_Dataset excerpts_.
◆ ◆ ◆ ◆

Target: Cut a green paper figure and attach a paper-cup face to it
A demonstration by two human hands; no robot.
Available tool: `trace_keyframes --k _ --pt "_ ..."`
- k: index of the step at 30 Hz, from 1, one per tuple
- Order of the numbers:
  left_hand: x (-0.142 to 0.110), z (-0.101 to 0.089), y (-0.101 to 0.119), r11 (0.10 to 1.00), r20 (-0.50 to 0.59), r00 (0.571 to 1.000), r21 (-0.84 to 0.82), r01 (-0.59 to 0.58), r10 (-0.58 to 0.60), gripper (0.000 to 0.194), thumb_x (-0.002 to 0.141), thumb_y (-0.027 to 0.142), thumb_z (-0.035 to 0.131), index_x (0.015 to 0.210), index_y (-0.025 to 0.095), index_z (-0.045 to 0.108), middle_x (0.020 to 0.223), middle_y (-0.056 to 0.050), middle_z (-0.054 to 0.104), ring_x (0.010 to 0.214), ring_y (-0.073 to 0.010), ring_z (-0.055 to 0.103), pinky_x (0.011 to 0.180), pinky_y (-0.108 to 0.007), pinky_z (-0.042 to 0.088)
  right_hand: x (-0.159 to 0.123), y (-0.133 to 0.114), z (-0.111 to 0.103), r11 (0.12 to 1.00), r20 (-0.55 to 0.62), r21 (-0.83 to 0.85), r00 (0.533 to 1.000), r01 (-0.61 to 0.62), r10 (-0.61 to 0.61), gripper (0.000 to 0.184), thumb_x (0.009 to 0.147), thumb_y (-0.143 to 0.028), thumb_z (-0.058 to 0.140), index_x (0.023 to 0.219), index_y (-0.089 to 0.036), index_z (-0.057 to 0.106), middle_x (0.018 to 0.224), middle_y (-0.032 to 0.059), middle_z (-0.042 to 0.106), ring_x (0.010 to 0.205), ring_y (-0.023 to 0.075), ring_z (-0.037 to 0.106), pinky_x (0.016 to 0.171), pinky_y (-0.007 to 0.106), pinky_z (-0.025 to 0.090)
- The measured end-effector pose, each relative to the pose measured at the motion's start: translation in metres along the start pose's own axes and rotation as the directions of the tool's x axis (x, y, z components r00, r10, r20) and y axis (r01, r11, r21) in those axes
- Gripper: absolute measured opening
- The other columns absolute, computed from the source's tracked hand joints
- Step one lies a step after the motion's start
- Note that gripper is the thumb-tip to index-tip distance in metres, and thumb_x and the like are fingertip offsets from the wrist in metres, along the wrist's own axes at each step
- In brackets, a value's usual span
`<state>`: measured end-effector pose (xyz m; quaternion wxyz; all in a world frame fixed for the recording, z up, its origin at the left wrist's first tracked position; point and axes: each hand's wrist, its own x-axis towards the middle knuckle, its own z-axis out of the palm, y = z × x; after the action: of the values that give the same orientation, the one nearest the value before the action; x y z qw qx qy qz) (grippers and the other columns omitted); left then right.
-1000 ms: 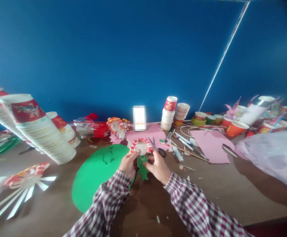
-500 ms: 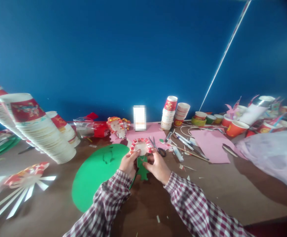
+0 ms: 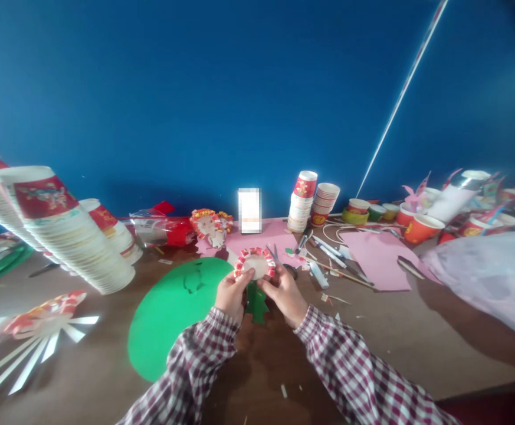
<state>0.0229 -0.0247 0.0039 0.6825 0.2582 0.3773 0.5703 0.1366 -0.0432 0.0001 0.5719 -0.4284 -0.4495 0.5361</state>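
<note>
Both my hands hold a small paper craft flower [image 3: 256,263], a white disc ringed with curled red and white strips. My left hand [image 3: 230,294] pinches its lower left edge. My right hand [image 3: 286,293] pinches its lower right edge. A green cut-out leaf piece [image 3: 256,302] hangs below the flower, between my hands. Both sleeves are red and white plaid.
A green paper oval [image 3: 169,316] lies left of my hands on the brown table [image 3: 394,336]. Tall stacks of paper cups [image 3: 62,236] lie on the left. Scissors [image 3: 289,269], pens, pink paper [image 3: 376,251], cup stacks [image 3: 304,200] and orange cups [image 3: 420,229] crowd the back.
My hands have lifted the flower slightly and closed in under it, covering more of the green leaf piece. The view shifted a little.
</note>
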Motion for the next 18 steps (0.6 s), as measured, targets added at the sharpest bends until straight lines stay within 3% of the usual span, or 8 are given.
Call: trace_keyframes --k 10,15,18 --pt "-0.0029 0.0041 -0.0001 0.999 0.002 0.999 0.012 -0.043 0.043 0.039 0.045 0.027 0.085 0.075 0.010 0.067 0.071 -0.005 0.070 0.068 -0.0139 0.064 0.068 -0.023 0.049 0.0003 -0.0043 0.0004 0.998 -0.022 0.045 0.999 0.047 -0.046 0.034 0.066 -0.023 0.068 0.095 -0.019 0.051 0.075 -0.0020 0.059 0.073 0.0163 0.060 0.076 0.032 0.048" --pt "-0.0049 0.0035 0.0003 1.000 0.039 0.999 0.024 -0.014 0.013 0.039 0.048 0.028 0.084 0.078 0.010 0.067 0.071 -0.007 0.070 0.067 -0.0173 0.065 0.064 -0.026 0.051 -0.0004 -0.0078 0.0009 0.999 -0.025 0.037 0.999 0.033 -0.032 0.041 0.065 -0.024 0.069 0.101 -0.019 0.050 0.083 0.0010 0.064 0.075 0.0171 0.061 0.072 0.030 0.049" --pt "-0.0049 0.0027 0.0016 0.999 0.035 0.999 0.037 0.011 -0.012 0.041 0.047 0.025 0.084 0.079 0.009 0.067 0.068 -0.007 0.069 0.061 -0.0164 0.064 0.057 -0.024 0.050 -0.0008 -0.0073 0.0005 0.999 -0.035 0.033 0.999 0.016 -0.015 0.043 0.065 -0.023 0.068 0.104 -0.019 0.049 0.077 -0.0010 0.063 0.067 0.0149 0.060 0.064 0.027 0.048"
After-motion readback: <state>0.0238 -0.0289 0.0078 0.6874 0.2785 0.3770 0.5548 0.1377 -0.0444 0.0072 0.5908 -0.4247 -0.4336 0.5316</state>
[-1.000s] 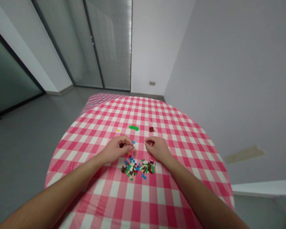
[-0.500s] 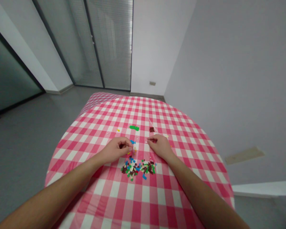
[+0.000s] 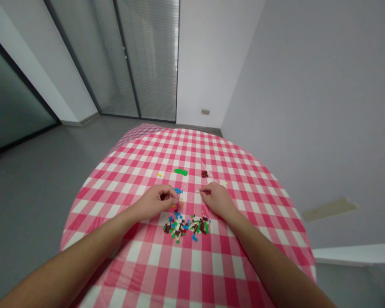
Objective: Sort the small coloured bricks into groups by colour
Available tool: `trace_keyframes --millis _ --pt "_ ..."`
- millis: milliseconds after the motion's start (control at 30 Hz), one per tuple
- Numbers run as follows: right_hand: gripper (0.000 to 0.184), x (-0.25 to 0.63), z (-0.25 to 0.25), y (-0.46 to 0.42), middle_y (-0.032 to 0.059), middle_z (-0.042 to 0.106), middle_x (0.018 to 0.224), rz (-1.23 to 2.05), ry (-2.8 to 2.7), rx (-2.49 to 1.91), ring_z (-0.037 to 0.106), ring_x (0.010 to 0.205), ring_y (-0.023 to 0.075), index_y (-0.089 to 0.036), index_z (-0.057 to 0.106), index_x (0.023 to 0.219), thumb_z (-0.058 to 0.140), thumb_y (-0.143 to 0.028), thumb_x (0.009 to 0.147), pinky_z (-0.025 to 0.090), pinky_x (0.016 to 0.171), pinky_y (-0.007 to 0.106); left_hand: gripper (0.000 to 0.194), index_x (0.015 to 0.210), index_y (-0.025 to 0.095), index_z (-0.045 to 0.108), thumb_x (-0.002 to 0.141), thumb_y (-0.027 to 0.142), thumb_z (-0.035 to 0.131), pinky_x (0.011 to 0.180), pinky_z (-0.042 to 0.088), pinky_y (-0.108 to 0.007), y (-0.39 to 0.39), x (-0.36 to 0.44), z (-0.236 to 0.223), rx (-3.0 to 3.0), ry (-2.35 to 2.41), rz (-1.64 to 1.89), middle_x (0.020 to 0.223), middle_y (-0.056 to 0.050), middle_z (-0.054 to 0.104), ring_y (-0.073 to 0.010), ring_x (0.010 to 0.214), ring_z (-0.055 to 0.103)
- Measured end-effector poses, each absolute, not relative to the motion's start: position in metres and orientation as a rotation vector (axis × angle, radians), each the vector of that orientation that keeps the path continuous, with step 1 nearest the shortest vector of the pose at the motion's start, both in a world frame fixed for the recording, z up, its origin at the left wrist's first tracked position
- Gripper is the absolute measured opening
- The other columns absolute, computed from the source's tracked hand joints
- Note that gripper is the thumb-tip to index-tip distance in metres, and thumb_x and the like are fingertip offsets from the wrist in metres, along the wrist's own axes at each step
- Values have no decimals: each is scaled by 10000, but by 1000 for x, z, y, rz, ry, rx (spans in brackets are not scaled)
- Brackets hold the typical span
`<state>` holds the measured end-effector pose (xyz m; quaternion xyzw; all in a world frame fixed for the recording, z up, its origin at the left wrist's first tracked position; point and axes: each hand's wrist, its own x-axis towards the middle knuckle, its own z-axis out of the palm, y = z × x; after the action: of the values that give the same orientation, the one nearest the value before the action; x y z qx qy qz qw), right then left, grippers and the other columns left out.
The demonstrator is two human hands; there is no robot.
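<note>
My left hand point(image 3: 158, 200) is closed in a pinch over the table, left of centre. Whatever lies between its fingertips is too small to name. Just beyond those fingertips are blue building pieces point(image 3: 178, 191), and small yellow pieces point(image 3: 182, 201) lie to their near side. My right hand point(image 3: 216, 199) also pinches, thumb against forefinger. At its fingertips is a tiny pale speck that I cannot identify. Between the forearms spreads a mixed heap of small building pieces point(image 3: 179, 227), brown, green, blue, white and red.
A green group of pieces point(image 3: 181, 172) and a brown group point(image 3: 204, 174) lie beyond the hands. One yellow piece point(image 3: 159, 175) sits farther left. A red-and-white checked tablecloth point(image 3: 192, 261) covers the round table. Behind stand a wall and glass panels point(image 3: 141, 64).
My right hand has shifted slightly right, away from the left hand, and still pinches. My left hand stays almost in place. The piles look the same.
</note>
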<state>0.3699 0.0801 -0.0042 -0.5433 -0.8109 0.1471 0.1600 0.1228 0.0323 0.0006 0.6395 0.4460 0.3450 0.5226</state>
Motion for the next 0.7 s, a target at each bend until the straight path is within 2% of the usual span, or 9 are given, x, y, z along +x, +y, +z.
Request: trace_keyframes --millis 300,533,700 --pt "168 368 -6 81 64 739 875 426 -2269 -1553 654 806 199 -184 770 825 607 -220 846 444 697 283 139 779 142 669 795 279 652 590 457 -265 32 122 1 1580 1088 829 671 -38 640 -144 636 577" --pt "152 367 -7 81 57 733 856 438 -2262 -1530 648 795 192 -189 759 803 618 -227 843 443 700 280 135 775 149 667 790 283 661 623 474 -275 33 121 0 1572 1063 827 666 -38 637 -153 664 590" --pt "167 367 -10 82 72 737 924 451 -2249 -1449 656 845 200 -172 758 958 651 -228 842 466 763 286 141 783 151 668 801 291 660 644 485 -283 33 120 0 1575 1077 822 700 -45 653 -163 695 604"
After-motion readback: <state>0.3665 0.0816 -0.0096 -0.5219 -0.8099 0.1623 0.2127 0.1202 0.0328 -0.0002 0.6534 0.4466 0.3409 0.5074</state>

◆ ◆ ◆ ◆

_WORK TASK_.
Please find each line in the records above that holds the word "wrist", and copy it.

_ANSWER SECTION_.
- Note that gripper is the thumb-tip to index-tip distance in metres, and thumb_x and the like are fingertip offsets from the wrist in metres, along the wrist's own axes at each step
`<state>`: measured end-effector pose (xyz m; quaternion wxyz; all in a world frame fixed for the recording, z up, its origin at the left wrist's first tracked position; point and axes: each hand's wrist, its own x-axis towards the middle knuckle, its own z-axis out of the palm, y = z × x; after the action: of the values that give the same orientation, the one nearest the value before the action; x y z qw qx qy qz) (grippers and the other columns omitted); left then right.
- Measured end-effector poses, each absolute, not relative to the motion's start: position in metres and orientation as a rotation vector (axis × angle, radians), each the vector of that orientation that keeps the path continuous, with step 1 nearest the shortest vector of the pose at the motion's start, both in a world frame fixed for the recording, z up, its origin at the left wrist's first tracked position
- Note that gripper is the thumb-tip to index-tip distance in metres, and thumb_x and the like are fingertip offsets from the wrist in metres, along the wrist's own axes at each step
`<state>` holds the measured end-effector pose (xyz m; quaternion xyzw; all in a world frame fixed for the recording, z up, its origin at the left wrist's first tracked position; point and axes: each hand's wrist, its own x-axis towards the middle knuckle, its own z-axis out of the palm, y = z × x; after the action: of the values that give the same orientation, the one nearest the value before the action; x y z qx qy qz qw), right then left, grippers and the other columns left out.

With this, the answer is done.